Dossier - Braid, 2 ans après

«Plus profond qu’il n’y parait, les détails» , - 7 réaction(s)

Après un Limbo qui m’a un peu déçu, tant les courts moments de jeu me rappelaient le regretté Braid, je me suis dit « Peut-être que, comme il arrive souvent à chacun d’entre nous, j’ai embelli mes souvenirs de Braid à tel point que je me suis gâché le plaisir que j’aurais pu éprouver sur cet enchantant mais critiquable Limbo ? ». Et bien j’avais tort, Braid mérite les louanges que je lui portais, et même bien plus, je crois que la profondeur réelle de ce jeu a été ignorée par de nombreux joueurs, moi le premier. Deux ans après la sortie du jeu, j’ai enfin compris pourquoi.

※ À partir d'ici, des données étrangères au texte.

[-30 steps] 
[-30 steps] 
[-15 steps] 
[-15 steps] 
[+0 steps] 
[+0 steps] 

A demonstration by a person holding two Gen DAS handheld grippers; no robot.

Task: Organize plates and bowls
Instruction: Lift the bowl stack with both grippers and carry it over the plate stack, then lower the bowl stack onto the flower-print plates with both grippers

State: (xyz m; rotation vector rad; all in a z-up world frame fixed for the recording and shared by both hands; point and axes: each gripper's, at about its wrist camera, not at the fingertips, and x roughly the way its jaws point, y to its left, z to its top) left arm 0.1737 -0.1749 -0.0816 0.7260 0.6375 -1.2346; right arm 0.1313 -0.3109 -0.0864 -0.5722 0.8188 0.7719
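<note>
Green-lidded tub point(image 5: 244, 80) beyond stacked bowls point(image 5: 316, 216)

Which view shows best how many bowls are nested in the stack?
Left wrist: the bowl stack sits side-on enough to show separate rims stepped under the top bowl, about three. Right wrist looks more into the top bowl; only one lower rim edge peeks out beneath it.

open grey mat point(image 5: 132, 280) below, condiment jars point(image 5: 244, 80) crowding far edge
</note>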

Pour la bonne compréhension de cet article, il est plus que recommandé d’avoir terminé le jeu et d’être préparé à en découvrir des éléments potentiellement inconnus.

  Plate-forme 2.0

Braid, la plate-forme revisitée

A première vue, Braid ressemblait à un bête jeu de plate-forme comme un Mario, à la différence près que, esthétisme mis à part, le jeu proposait des énigmes parfois vraiment complexes et une gestion de l’espace-temps originale. Le but de cet article n’étant pas de faire l’apologie du jeu, je vous invite à en lire le test pour vous convaincre de l’acheter, sans quoi cet article perd tout son intérêt.

Je ne sais pas comment vous avez parcouru le jeu, mais pour ma part, je me suis contenté -et j’avais déjà l’impression d’être allé au-delà des accomplissements de certains autres joueurs-, de résoudre les énigmes pour récupérer les pièces des puzzles, tenter de déchiffrer l’histoire en lisant les livres qui parsèment les niveaux avant d’enfin achever le dernier et premier niveau en haut de la maison qui nous présente tous les tableaux des niveaux. Je pensais le jeu fini, ou presque, hormis ce bête succès qui demandait de refaire la même chose en battant le temps référence, pervertissant à mon sens l’esprit du jeu et le transformant en bête jeu de plate-forme comme un Mario où les énigmes ne sont plus découvertes au fur et à mesure mais bien connues par cœur.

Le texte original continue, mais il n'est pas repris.